What to do → Reproduce the listing below word for word and exclude any picture.

◆ ◆ ◆ ◆ ◆ ◆ ◆

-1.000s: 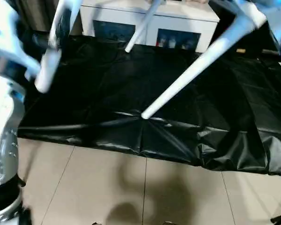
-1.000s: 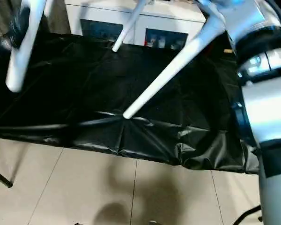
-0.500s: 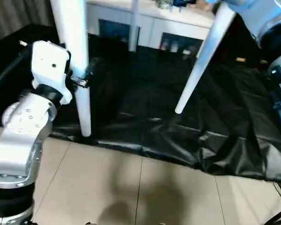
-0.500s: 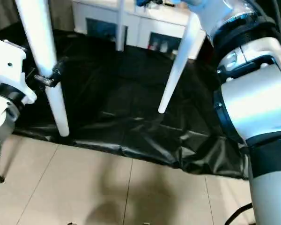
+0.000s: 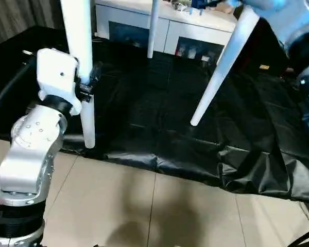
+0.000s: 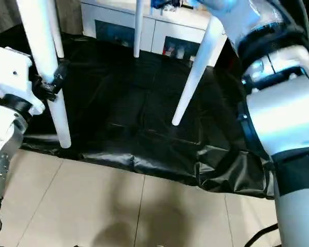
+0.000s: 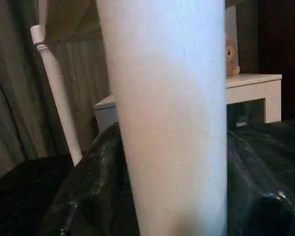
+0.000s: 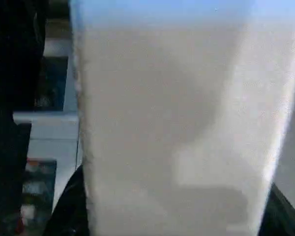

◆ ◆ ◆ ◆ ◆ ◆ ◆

Response to this task →
-1.000s: 
-1.000s: 
-0.500s: 
-0.500s: 
+0.000s: 
+0.000s: 
+0.000s: 
+0.000s: 

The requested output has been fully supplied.